▶ Available records:
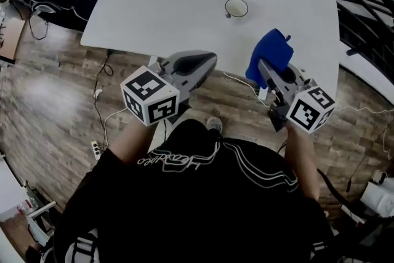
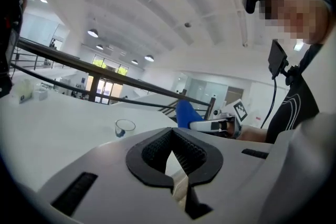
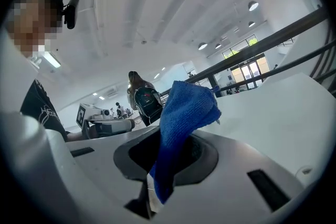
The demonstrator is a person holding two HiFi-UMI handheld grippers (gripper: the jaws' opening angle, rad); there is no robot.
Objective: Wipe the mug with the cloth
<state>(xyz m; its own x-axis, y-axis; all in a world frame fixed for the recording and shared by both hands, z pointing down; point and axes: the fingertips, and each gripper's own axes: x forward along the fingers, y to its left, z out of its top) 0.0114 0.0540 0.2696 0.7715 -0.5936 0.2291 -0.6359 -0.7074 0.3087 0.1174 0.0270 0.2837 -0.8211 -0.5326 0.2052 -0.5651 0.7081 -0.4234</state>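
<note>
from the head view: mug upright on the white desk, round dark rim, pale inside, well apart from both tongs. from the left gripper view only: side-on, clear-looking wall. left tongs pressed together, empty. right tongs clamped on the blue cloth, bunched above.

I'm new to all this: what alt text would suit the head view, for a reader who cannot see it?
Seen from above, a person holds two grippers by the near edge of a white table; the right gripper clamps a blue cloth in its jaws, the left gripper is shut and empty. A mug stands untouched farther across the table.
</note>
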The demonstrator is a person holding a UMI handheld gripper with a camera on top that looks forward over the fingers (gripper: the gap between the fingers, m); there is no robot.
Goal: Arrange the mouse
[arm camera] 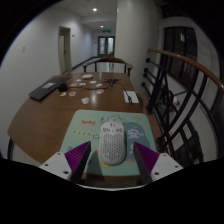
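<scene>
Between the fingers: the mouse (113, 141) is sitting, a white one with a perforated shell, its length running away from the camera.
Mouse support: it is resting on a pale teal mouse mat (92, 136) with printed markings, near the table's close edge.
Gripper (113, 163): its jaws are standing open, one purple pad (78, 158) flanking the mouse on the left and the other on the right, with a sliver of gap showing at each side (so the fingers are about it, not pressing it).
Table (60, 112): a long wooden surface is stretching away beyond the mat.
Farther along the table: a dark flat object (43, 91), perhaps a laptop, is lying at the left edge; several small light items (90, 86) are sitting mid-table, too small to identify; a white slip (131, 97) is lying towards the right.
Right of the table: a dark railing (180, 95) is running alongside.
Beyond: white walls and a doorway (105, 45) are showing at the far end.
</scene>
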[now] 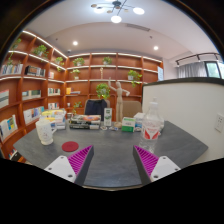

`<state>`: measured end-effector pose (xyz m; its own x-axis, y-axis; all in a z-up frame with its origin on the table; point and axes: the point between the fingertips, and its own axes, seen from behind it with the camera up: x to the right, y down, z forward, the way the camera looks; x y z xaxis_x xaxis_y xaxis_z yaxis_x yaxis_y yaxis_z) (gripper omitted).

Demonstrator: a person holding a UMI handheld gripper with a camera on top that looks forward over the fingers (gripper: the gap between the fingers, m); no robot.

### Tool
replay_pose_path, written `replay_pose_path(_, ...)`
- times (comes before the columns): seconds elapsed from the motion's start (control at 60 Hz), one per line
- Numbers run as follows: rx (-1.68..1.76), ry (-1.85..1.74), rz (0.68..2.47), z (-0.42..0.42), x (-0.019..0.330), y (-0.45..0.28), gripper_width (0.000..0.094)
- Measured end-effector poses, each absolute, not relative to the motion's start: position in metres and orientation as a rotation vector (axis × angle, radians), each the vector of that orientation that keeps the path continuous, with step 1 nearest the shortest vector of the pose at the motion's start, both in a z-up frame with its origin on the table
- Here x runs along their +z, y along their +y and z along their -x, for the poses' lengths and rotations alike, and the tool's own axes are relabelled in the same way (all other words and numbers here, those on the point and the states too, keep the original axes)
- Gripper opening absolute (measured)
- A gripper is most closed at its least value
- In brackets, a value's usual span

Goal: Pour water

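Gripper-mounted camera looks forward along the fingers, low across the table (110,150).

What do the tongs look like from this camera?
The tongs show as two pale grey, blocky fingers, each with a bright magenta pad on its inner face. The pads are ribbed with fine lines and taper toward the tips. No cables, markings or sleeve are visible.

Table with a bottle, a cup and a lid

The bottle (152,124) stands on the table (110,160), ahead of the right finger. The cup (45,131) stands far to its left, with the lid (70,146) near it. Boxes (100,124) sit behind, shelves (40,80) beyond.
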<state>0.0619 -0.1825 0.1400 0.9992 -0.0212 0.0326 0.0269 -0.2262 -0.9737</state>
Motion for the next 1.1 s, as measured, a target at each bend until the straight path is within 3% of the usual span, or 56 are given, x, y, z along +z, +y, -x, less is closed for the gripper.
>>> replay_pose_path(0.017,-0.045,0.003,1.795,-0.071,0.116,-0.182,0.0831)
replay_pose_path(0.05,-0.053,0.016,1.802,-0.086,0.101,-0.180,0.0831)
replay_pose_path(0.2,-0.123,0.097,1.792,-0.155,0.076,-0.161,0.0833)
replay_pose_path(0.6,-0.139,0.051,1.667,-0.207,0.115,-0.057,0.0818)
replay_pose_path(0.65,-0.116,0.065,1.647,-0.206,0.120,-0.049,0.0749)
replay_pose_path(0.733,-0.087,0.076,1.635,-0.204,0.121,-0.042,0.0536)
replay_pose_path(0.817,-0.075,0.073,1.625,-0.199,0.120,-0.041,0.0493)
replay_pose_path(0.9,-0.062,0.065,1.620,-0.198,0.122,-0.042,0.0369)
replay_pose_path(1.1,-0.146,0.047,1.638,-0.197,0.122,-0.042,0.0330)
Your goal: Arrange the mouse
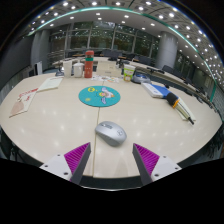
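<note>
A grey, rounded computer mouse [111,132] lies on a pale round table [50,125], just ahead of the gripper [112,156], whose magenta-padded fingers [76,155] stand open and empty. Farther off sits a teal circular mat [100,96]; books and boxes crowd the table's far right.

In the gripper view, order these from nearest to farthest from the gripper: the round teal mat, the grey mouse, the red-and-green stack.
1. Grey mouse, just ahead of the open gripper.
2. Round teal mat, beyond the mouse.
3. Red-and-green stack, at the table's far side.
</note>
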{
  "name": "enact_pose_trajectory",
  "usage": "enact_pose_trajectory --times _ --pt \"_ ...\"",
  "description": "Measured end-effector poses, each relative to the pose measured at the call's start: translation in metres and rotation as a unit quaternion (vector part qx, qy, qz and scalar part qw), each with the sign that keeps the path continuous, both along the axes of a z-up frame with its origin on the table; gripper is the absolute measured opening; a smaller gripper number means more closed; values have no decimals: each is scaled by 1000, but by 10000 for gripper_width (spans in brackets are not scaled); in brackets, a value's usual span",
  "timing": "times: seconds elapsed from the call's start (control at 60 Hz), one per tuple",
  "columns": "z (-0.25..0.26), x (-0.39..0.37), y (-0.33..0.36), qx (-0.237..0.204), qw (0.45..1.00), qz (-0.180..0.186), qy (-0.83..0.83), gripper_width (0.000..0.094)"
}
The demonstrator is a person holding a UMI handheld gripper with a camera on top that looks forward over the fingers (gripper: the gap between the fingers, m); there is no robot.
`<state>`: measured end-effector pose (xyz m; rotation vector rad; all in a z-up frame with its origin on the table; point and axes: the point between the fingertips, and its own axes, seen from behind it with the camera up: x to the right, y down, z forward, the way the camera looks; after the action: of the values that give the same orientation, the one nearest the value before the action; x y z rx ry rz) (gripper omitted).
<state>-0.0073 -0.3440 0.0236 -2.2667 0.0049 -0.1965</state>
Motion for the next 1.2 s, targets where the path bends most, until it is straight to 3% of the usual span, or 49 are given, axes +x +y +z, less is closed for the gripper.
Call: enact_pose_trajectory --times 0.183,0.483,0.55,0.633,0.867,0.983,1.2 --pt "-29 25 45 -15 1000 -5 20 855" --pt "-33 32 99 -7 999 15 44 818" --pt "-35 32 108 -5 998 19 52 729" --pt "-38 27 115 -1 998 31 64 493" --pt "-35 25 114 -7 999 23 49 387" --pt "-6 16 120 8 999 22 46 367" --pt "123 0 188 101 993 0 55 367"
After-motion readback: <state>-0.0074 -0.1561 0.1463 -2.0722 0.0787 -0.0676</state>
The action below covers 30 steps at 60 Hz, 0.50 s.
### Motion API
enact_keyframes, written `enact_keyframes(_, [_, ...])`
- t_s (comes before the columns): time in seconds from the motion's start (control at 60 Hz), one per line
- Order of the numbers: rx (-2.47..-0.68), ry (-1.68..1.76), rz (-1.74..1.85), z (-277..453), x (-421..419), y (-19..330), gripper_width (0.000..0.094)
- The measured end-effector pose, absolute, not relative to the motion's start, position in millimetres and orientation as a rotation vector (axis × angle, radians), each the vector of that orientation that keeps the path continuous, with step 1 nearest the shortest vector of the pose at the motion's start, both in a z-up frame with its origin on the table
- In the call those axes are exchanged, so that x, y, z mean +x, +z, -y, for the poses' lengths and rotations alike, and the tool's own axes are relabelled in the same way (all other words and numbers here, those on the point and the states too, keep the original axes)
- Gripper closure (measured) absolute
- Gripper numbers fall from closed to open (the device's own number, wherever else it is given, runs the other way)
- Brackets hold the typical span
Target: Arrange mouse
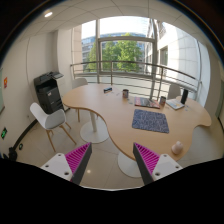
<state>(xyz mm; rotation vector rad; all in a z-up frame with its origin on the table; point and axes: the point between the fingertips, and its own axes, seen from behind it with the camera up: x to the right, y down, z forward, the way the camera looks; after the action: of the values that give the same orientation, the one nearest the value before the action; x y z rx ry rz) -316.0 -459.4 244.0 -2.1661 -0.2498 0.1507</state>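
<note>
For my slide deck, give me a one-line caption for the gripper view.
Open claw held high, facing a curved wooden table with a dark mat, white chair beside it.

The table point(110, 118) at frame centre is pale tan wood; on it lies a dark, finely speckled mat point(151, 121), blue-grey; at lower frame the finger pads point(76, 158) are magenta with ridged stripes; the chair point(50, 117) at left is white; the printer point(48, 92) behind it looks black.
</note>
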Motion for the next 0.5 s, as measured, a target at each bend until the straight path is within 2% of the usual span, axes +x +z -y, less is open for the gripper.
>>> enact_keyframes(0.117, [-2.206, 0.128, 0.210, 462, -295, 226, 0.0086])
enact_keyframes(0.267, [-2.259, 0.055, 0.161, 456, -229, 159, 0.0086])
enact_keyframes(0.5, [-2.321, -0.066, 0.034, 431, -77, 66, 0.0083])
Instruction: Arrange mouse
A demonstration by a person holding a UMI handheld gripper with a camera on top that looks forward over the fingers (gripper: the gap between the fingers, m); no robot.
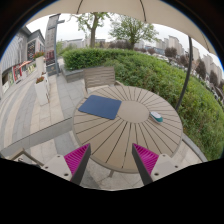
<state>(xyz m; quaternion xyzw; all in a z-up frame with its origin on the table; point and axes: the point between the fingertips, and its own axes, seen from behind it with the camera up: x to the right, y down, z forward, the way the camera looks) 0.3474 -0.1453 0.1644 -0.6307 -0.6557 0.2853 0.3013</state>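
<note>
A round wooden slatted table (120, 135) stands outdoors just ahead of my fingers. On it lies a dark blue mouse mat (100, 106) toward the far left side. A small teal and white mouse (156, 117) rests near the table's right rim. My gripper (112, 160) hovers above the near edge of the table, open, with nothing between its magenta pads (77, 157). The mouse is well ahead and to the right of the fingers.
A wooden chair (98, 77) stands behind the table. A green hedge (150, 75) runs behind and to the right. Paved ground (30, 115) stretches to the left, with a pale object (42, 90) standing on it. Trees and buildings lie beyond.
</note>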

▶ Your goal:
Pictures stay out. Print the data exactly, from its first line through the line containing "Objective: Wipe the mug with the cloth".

▶ Your solution:
The demonstrator is a person holding two HiFi-UMI handheld grippers (gripper: the jaws' opening angle, rad); there is no robot.
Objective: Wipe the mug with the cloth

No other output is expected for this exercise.